Le promesse di Machado, sintetizzate nello slogan secondo cui le aziende americane “faranno molti soldi”, trovano ascolto a Wall Street e tra i fondi specializzati in debito in difficoltà. Nelle ultime settimane i titoli sovrani venezuelani hanno toccato i 33 centesimi per dollaro e le obbligazioni PDVSA sono risalite, alimentate dalla scommessa su una futura ristrutturazione e su un rientro graduale nei mercati. Banche d’investimento e centri studi parlano apertamente di “opportunità Venezuela”, legandola anche al contenzioso su Citgo, considerato decisivo per il futuro assetto patrimoniale del Paese.

Definire correttamente la natura delle operazioni statunitensi è centrale. Se si tratta di law enforcement internazionale, devono valere pienamente gli standard dei diritti umani. Se invece si parla di conflitto armato non internazionale contro narco-terroristi, occorrerebbe dimostrare un livello di violenza organizzata che molti esperti non riconoscono nelle operazioni in mare aperto. La retorica della guerra ai cartelli, osservano giuristi e organizzazioni non governative, rischia di normalizzare risposte militari a problemi criminali, mettendo in discussione la credibilità dello stato di diritto statunitense.

La crisi venezuelana coinvolge direttamente anche l’Europa. Una parte rilevante della droga che transita dal Venezuela è destinata al continente europeo, le raffinerie europee sono potenziali acquirenti di greggi pesanti e diverse aziende possiedono competenze chiave sull’heavy oil e sulle tecniche di Enhanced Oil Recovery (recupero avanzato del petrolio). Un ulteriore irrigidimento della linea statunitense, con nuove sanzioni secondarie, costringerebbe le imprese europee a scelte difficili tra opportunità industriali e rischi di conformità. Per l’Italia, tradizionalmente attenta ai dossier energetici e migratori, la stabilità dei Caraibi rappresenta un interesse strategico che passa anche dal mantenimento di canali diplomatici aperti.

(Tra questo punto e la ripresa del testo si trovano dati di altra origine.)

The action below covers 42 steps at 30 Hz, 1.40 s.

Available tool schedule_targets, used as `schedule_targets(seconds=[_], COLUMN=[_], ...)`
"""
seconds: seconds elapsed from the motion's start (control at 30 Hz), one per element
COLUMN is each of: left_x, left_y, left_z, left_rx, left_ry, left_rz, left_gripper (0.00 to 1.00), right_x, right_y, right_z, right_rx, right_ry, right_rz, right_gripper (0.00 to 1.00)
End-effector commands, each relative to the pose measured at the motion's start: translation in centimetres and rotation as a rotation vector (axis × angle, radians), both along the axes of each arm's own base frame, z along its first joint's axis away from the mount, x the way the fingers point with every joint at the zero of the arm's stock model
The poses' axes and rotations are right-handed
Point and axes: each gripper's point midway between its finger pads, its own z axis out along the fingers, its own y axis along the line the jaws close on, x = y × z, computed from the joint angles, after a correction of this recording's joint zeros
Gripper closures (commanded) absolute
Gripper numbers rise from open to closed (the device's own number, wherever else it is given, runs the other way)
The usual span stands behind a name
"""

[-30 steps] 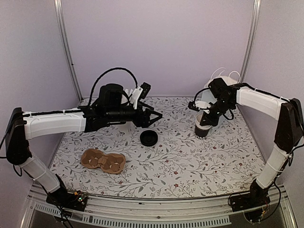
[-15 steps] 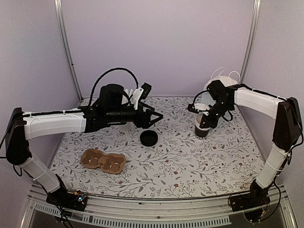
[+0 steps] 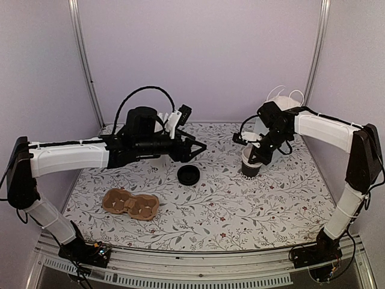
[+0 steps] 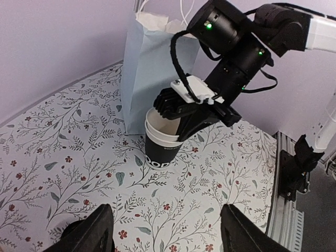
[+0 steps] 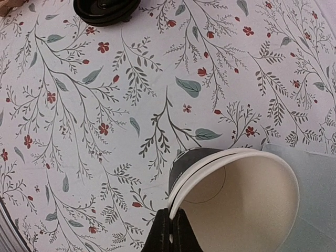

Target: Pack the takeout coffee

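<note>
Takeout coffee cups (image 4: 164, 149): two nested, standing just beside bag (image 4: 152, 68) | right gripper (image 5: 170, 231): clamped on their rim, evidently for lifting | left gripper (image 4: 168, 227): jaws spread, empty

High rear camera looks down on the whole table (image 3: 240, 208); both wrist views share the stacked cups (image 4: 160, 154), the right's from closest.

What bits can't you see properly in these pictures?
- Blue bag: top view, the right arm covers most of it; left wrist view, the top edge cuts its handles.
- Black lid: right wrist view, cut by the top edge.
- Writing on the cups: left wrist view, too small to read.
</note>
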Motion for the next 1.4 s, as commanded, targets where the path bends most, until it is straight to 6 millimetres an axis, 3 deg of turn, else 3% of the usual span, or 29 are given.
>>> schedule_targets(seconds=[0.0, 0.1, 0.23, 0.43, 0.67, 1.37], left_x=[1.4, 2.6, 2.0, 1.6, 0.3, 1.0], left_y=[0.3, -0.1, -3.0, -7.7, -12.1, -14.0], left_z=[0.7, 0.3, -0.4, -5.8, -8.0, -9.8], left_rx=[-0.026, -0.075, -0.153, -0.217, -0.305, -0.364], left_ry=[0.035, 0.15, 0.266, 0.521, 0.684, 0.775], left_rz=[0.115, 0.198, 0.216, 0.27, 0.186, 0.21], left_gripper=[0.28, 0.28, 0.28, 0.31, 0.35, 0.44], right_x=[-1.2, -1.8, -2.3, -3.6, -4.4, -5.7], right_y=[2.9, 3.6, 3.9, 4.1, 3.8, 3.9], right_z=[4.1, 5.2, 6.6, 6.6, 5.9, 6.2], right_rx=[0.102, 0.143, 0.209, 0.281, 0.315, 0.359], right_ry=[-0.07, -0.085, -0.142, -0.14, -0.151, -0.15], right_rz=[0.071, 0.096, 0.109, 0.089, 0.074, 0.105], right_gripper=[1.0, 1.0, 1.0, 1.0, 1.0, 1.0])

Un dato citato da Human Rights Watch resta emblematico: nessuna delle persone uccise negli attacchi è stata identificata ufficialmente dalle autorità statunitensi. Nazioni Unite e Amnesty International parlano di uccisioni arbitrarie e chiedono un intervento del Congresso degli Stati Uniti per esercitare il controllo costituzionale sull’uso della forza. L’assenza di prove pubbliche di una minaccia imminente solleva interrogativi sulla legittimità di un’operazione che rischia di compromettere la credibilità internazionale di Washington.

Nel frattempo Nicolás Maduro, che nega legami strutturali con reti criminali, alterna aperture selettive agli investimenti esteri a una linea di netta opposizione alle pressioni statunitensi. Secondo alcune ricostruzioni, emissari di Caracas avrebbero esplorato un’intesa pragmatica con Washington per ridurre il peso di Cina e Russia, scontrandosi però con una profonda diffidenza politica. La posizione ufficiale del governo venezuelano resta quella di denunciare le azioni statunitensi come pirateria e violazione del diritto internazionale.

Il Venezuela è tornato così al centro di una competizione strategica che combina forza militare e attrazione finanziaria. L’amministrazione Trump punta a colpire oggi i flussi e a promettere profitti domani, mentre Maduro cerca sostegno in Pechino e in reti economiche alternative. In mezzo resta una società provata e un apparato produttivo che avrebbe bisogno di stabilità giuridica e investimenti di lungo periodo. La questione di fondo rimane aperta: è possibile costruire un nuovo ordine energetico basandosi su sequestri, raid e interpretazioni estensive del diritto internazionale? Il petrolio può aprire molte porte, ma senza legittimità rischiano di richiudersi rapidamente.

Fonti: Reuters, Human Rights Watch, Amnesty International, Alto Commissario delle Nazioni Unite per i Diritti Umani, L’Internazionale, Carta delle Nazioni Unite, dichiarazioni ufficiali della Casa Bianca, dichiarazioni del ministero degli esteri di Cuba.